To feed 6-8 people you need:
1 kg of beef fillet
3 tbsp olive oil
1 medium size brown onion
3 cloves of garlic
200gr button mushrooms
150gr sour cream
2 tsp American mustard
200ml beef stock
Salt and freshly cracked black pepper
Note 1:  Buying sliced for a stir-fry beef from the butcher saves a lot of time and is perfect for this dish.

Note 2:It is better to cook this dish in a pot rather than in a pan since it is cooked in plenty of sauce. 

Pre-heat your cooking pot on medium heat and pour in the oil.  Peal and slice the onion into small cubes and once the oil is hot, sauté it until it becomes golden brown.
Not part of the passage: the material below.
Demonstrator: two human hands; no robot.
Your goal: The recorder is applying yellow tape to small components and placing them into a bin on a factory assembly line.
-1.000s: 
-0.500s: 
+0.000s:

It will add a warm colour to the final dish.  While the onion is cooking, slice the meat into thin 1 cm strips approx 5 cm long, combine with the onion and continue cooking. 



While this is happening, slice the mushrooms and garlic and add them to the pot.  Let the meat release a bit of moisture and allow all the ingredients to brown together for about 10-20 minutes.


Then, add sour cream, mustard, salt and pepper, pour in the stock and reduce the heat to low.  The meat and mushrooms should be almost submerged in the sauce.
It should not take long to cook since the beef is sliced quite finely, approximately another 10 minutes.  Taste the meat and the sauce and adjust the seasoning to your liking.  If the meat is still slightly chewy, let it cook for another 10 minutes until tender and it is ready to serve.

Traditionally, Beef Stroganoff is served with mashed potatoes or with buckwheat "kasha" that is cooked buckwheat.

Scoop some mash or "kasha" on a plate, place a generous portion of meat on top and liberally pour the sauce over.